(What is needed)
Set the following entries down again exactly, line by line.

(Entries taken from a collection)
○ ○ ○

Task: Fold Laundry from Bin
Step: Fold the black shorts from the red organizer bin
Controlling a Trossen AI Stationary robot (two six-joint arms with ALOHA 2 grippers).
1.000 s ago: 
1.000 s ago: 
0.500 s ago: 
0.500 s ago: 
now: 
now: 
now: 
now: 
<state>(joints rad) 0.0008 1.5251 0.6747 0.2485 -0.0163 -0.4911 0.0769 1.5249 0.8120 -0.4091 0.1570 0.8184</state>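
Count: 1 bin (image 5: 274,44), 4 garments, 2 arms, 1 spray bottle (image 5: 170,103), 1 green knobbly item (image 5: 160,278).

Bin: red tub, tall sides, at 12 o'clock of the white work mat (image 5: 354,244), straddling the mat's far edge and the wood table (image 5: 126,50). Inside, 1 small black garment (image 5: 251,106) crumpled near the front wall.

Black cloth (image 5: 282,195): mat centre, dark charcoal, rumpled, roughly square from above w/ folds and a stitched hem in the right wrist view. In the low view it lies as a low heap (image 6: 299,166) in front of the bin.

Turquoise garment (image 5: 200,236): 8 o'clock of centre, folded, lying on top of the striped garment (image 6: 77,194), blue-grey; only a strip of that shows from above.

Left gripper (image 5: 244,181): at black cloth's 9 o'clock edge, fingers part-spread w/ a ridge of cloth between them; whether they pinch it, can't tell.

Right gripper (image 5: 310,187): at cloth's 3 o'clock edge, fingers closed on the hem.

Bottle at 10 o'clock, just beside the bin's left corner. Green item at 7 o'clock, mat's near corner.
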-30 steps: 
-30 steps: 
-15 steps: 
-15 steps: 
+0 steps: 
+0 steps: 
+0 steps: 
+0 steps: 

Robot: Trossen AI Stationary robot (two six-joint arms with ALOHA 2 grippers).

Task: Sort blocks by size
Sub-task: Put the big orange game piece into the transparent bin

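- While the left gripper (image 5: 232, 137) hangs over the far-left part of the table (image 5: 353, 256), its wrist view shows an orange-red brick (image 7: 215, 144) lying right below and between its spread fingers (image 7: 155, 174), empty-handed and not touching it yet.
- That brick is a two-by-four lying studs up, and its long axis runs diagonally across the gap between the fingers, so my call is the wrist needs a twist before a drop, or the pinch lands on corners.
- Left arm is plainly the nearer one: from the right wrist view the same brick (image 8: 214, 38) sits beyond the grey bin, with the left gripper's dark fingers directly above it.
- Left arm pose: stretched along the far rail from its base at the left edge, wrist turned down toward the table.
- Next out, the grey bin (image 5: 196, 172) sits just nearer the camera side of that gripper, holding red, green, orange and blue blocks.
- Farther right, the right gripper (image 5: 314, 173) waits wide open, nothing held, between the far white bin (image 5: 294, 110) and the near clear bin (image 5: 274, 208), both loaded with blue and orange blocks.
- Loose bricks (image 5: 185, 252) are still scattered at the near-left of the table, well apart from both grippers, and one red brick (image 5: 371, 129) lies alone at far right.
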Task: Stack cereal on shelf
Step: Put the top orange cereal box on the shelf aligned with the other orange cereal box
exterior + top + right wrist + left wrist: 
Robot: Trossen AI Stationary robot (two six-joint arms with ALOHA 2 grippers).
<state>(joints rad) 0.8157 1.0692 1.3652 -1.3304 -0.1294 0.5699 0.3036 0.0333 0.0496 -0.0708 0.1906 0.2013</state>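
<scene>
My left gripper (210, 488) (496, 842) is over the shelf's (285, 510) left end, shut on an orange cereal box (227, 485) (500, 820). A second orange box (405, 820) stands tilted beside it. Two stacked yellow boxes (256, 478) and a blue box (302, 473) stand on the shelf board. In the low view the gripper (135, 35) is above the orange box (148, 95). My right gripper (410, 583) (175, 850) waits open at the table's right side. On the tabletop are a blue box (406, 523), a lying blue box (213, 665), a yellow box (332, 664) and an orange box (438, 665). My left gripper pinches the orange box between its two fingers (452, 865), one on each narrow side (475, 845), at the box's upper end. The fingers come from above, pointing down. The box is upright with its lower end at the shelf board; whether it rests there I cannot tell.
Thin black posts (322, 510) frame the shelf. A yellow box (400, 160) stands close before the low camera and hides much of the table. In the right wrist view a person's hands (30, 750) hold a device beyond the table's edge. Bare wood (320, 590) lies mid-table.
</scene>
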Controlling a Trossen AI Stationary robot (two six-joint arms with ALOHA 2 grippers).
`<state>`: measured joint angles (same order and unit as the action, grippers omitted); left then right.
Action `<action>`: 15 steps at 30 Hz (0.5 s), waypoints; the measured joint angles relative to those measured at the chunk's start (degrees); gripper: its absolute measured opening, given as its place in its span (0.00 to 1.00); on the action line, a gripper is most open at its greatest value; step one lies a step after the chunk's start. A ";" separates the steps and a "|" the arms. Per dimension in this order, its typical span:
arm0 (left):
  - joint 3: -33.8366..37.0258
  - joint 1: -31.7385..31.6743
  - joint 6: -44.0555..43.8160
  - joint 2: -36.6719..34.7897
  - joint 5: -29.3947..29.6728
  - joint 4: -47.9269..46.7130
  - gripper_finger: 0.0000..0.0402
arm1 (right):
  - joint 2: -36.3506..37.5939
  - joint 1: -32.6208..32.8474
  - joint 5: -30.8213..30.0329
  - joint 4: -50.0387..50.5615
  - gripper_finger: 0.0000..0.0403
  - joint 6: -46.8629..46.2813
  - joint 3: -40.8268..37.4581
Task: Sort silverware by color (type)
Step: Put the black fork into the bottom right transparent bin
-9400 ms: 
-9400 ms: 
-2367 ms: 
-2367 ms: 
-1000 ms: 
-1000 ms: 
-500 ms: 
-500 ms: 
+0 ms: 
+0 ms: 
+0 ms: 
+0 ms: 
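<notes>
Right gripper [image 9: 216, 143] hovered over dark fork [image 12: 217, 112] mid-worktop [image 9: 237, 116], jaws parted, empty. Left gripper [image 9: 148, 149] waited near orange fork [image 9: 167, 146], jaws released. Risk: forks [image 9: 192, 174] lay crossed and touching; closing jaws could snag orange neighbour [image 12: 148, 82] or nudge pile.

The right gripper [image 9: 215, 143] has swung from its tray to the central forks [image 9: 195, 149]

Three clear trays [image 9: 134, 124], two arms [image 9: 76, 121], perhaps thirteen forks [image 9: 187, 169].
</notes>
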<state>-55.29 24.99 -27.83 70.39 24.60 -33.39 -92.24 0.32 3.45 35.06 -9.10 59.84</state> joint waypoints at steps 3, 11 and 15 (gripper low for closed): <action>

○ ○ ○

(Answer section)
Task: Fold Laundry from Bin
Step: Fold the black shorts from the red organizer bin
Controlling a Trossen AI Stationary robot (two six-joint arms with ALOHA 2 grippers).
1.000 s ago: 
1.000 s ago: 
0.500 s ago: 
0.500 s ago: 
now: 
now: 
now: 
now: 
<state>(joints rad) 0.0008 1.5251 0.6747 0.2485 -0.0163 -0.4911 0.0769 1.5249 0.8120 -0.4091 0.1570 0.8184</state>
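Count: 1 bin (image 5: 274,44), 4 garments, 2 arms, 1 spray bottle (image 5: 170,103), 1 green knobbly item (image 5: 160,278).

Bin: red tub, tall sides, at 12 o'clock of the white work mat (image 5: 354,244), straddling the mat's far edge and the wood table (image 5: 126,50). Inside, 1 small black garment (image 5: 251,106) crumpled near the front wall.

Black cloth (image 5: 282,195): mat centre, dark charcoal, rumpled, roughly square from above w/ folds and a stitched hem in the right wrist view. In the low view it lies as a low heap (image 6: 299,166) in front of the bin.

Turquoise garment (image 5: 200,236): 8 o'clock of centre, folded, lying on top of the striped garment (image 6: 77,194), blue-grey; only a strip of that shows from above.

Left gripper (image 5: 244,181): at black cloth's 9 o'clock edge, fingers part-spread w/ a ridge of cloth between them; whether they pinch it, can't tell.

Right gripper (image 5: 310,187): at cloth's 3 o'clock edge, fingers closed on the hem.

Bottle at 10 o'clock, just beside the bin's left corner. Green item at 7 o'clock, mat's near corner.
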-30 steps: 
-30 steps: 
-15 steps: 
-15 steps: 
+0 steps: 
+0 steps: 
+0 steps: 
+0 steps: 

Robot: Trossen AI Stationary robot (two six-joint arms with ALOHA 2 grippers).

Task: Sort blocks by size
Sub-task: Put the big orange game piece into the transparent bin

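- While the left gripper (image 5: 232, 137) hangs over the far-left part of the table (image 5: 353, 256), its wrist view shows an orange-red brick (image 7: 215, 144) lying right below and between its spread fingers (image 7: 155, 174), empty-handed and not touching it yet.
- That brick is a two-by-four lying studs up, and its long axis runs diagonally across the gap between the fingers, so my call is the wrist needs a twist before a drop, or the pinch lands on corners.
- Left arm is plainly the nearer one: from the right wrist view the same brick (image 8: 214, 38) sits beyond the grey bin, with the left gripper's dark fingers directly above it.
- Left arm pose: stretched along the far rail from its base at the left edge, wrist turned down toward the table.
- Next out, the grey bin (image 5: 196, 172) sits just nearer the camera side of that gripper, holding red, green, orange and blue blocks.
- Farther right, the right gripper (image 5: 314, 173) waits wide open, nothing held, between the far white bin (image 5: 294, 110) and the near clear bin (image 5: 274, 208), both loaded with blue and orange blocks.
- Loose bricks (image 5: 185, 252) are still scattered at the near-left of the table, well apart from both grippers, and one red brick (image 5: 371, 129) lies alone at far right.
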Task: Stack cereal on shelf
Step: Put the top orange cereal box on the shelf aligned with the other orange cereal box
exterior + top + right wrist + left wrist: 
Robot: Trossen AI Stationary robot (two six-joint arms with ALOHA 2 grippers).
<state>(joints rad) 0.8157 1.0692 1.3652 -1.3304 -0.1294 0.5699 0.3036 0.0333 0.0496 -0.0708 0.1906 0.2013</state>
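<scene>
My left gripper (210, 488) (496, 842) is over the shelf's (285, 510) left end, shut on an orange cereal box (227, 485) (500, 820). A second orange box (405, 820) stands tilted beside it. Two stacked yellow boxes (256, 478) and a blue box (302, 473) stand on the shelf board. In the low view the gripper (135, 35) is above the orange box (148, 95). My right gripper (410, 583) (175, 850) waits open at the table's right side. On the tabletop are a blue box (406, 523), a lying blue box (213, 665), a yellow box (332, 664) and an orange box (438, 665). My left gripper pinches the orange box between its two fingers (452, 865), one on each narrow side (475, 845), at the box's upper end. The fingers come from above, pointing down. The box is upright with its lower end at the shelf board; whether it rests there I cannot tell.
Thin black posts (322, 510) frame the shelf. A yellow box (400, 160) stands close before the low camera and hides much of the table. In the right wrist view a person's hands (30, 750) hold a device beyond the table's edge. Bare wood (320, 590) lies mid-table.
</scene>
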Controlling a Trossen AI Stationary robot (two six-joint arms with ALOHA 2 grippers).
`<state>`: measured joint angles (same order and unit as the action, grippers omitted); left then right.
Action `<action>`: 15 steps at 30 Hz (0.5 s), waypoints; the measured joint angles relative to those measured at the chunk's start (degrees); gripper: its absolute measured opening, given as its place in its span (0.00 to 1.00); on the action line, a gripper is most open at its greatest value; step one lies a step after the chunk's start. A ";" separates the steps and a "|" the arms. Per dimension in this order, its typical span:
arm0 (left):
  - joint 3: -33.8366..37.0258
  - joint 1: -31.7385..31.6743
  - joint 6: -44.0555..43.8160
  - joint 2: -36.6719..34.7897
  - joint 5: -29.3947..29.6728
  - joint 4: -47.9269..46.7130
  - gripper_finger: 0.0000..0.0402
arm1 (right):
  - joint 2: -36.3506..37.5939
  - joint 1: -32.6208..32.8474
  - joint 5: -30.8213..30.0329
  - joint 4: -50.0387..50.5615
  - gripper_finger: 0.0000..0.0403
  - joint 6: -46.8629..46.2813
  - joint 3: -40.8268..37.4581
Task: Sort silverware by color (type)
Step: Put the black fork into the bottom right transparent bin
-9400 ms: 
-9400 ms: 
-2367 ms: 
-2367 ms: 
-1000 ms: 
-1000 ms: 
-500 ms: 
-500 ms: 
+0 ms: 
+0 ms: 
+0 ms: 
+0 ms: 
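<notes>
Right gripper [image 9: 216, 143] hovered over dark fork [image 12: 217, 112] mid-worktop [image 9: 237, 116], jaws parted, empty. Left gripper [image 9: 148, 149] waited near orange fork [image 9: 167, 146], jaws released. Risk: forks [image 9: 192, 174] lay crossed and touching; closing jaws could snag orange neighbour [image 12: 148, 82] or nudge pile.

The right gripper [image 9: 215, 143] has swung from its tray to the central forks [image 9: 195, 149]

Three clear trays [image 9: 134, 124], two arms [image 9: 76, 121], perhaps thirteen forks [image 9: 187, 169].
</notes>
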<state>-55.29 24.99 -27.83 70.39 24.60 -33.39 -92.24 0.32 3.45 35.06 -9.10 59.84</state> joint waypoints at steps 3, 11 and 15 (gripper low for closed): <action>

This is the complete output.